Today, we have the bitter fruits of those so-called reforms. These include massive profiteering, as I have just pointed out, in food and energy and a reluctance, if not hostility, from this Government and others, to retake control over vital systems and to reverse privatisation and liberalisation. We do want windfall taxes on profits and once-off payments to help the poor to be able to pay their bills, but this will not deal with the root causes of the crisis. We must retake control of the energy system. This is called renationalisation. It means restoring the not-for-profit mandate of the ESB. All the customers would then flock to the ESB because it would be able to charge lower prices. We could then take control of the renewable energy sector, which we must build up quickly and on a grand scale in order to deal with the climate and energy crises. Reversing neoliberal policies as a response to the energy and climate crises is what we must do. The marketisation of energy makes meaningful climate action and price control impossible. If we do not do as I suggest, matters will only get worse.

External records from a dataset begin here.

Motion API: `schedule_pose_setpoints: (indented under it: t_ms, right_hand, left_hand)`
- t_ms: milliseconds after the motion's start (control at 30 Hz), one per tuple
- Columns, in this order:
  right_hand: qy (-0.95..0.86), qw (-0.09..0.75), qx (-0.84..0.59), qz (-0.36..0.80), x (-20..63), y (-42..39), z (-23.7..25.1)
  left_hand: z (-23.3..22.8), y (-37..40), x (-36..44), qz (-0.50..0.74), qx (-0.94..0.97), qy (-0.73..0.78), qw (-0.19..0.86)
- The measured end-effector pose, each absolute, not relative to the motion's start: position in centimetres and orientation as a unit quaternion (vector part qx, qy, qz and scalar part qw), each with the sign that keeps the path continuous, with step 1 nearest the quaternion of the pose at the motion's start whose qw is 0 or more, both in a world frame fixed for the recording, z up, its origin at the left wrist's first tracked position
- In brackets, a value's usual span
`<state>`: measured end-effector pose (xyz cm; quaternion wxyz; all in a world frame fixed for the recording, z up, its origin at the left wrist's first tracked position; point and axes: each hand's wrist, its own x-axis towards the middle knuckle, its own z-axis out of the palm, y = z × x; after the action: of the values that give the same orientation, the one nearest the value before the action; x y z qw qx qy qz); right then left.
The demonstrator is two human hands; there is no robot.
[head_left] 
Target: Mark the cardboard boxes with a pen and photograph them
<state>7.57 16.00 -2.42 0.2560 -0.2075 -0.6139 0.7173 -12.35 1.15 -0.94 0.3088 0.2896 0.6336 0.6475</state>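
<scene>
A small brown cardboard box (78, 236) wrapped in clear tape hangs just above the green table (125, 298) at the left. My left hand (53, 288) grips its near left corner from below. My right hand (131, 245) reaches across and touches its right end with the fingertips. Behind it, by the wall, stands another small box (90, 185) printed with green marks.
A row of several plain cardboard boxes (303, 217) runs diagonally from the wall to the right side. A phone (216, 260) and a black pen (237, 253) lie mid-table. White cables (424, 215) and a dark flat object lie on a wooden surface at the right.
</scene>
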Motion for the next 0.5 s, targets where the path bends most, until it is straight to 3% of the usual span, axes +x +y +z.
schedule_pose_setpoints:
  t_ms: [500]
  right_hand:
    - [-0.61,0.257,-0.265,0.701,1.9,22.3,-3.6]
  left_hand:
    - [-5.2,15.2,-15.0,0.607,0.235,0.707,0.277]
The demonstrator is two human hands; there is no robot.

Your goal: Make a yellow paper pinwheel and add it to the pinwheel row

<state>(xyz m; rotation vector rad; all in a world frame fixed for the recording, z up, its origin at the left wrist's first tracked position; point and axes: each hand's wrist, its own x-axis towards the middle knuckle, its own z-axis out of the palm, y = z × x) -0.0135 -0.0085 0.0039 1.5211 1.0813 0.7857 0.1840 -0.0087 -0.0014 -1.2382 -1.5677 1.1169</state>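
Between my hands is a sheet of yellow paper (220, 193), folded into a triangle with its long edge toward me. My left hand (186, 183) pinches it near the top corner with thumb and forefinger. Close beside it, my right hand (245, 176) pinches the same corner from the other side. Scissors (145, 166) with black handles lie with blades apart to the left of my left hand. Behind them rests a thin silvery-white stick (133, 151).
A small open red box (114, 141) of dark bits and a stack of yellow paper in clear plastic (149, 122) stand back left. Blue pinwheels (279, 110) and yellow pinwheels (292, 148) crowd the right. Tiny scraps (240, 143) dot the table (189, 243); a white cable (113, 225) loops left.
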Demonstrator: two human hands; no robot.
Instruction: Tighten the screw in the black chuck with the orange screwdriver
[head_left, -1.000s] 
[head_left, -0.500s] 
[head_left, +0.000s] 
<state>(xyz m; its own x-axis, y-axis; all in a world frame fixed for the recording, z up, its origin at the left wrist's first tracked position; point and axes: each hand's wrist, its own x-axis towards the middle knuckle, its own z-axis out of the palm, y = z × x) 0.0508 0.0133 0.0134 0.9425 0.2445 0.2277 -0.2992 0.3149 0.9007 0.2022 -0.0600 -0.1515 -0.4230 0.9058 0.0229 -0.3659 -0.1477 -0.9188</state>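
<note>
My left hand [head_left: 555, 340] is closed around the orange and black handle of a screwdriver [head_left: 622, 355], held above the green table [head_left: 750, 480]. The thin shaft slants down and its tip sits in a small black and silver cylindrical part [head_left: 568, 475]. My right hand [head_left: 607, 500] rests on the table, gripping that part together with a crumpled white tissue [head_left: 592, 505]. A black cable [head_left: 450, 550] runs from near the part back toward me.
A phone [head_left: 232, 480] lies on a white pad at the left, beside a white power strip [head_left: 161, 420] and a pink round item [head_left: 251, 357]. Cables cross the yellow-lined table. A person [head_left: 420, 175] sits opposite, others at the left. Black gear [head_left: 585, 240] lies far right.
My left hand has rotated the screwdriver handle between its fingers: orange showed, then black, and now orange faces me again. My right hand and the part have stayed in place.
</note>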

People Before Profit will be launching a document on this subject in the coming weeks. It will be concerned with how we can renationalise the energy sector. Equally, as part of the Cost of Living Coalition, which also includes the Social Democrats and Sinn Fein, along with trade unions, students' unions and housing bodies, we will be organising a major demonstration on 1 April against this Government's high cost-of-living charges. April Fools' Day is the day on which we wish to ask the Government who it is fooling and why it is not doing something to control the cost of living for ordinary people. Against this background, are the vast profits we have just heard about. It is shameful, immoral and outrageous that something is not being done to service the population of this country.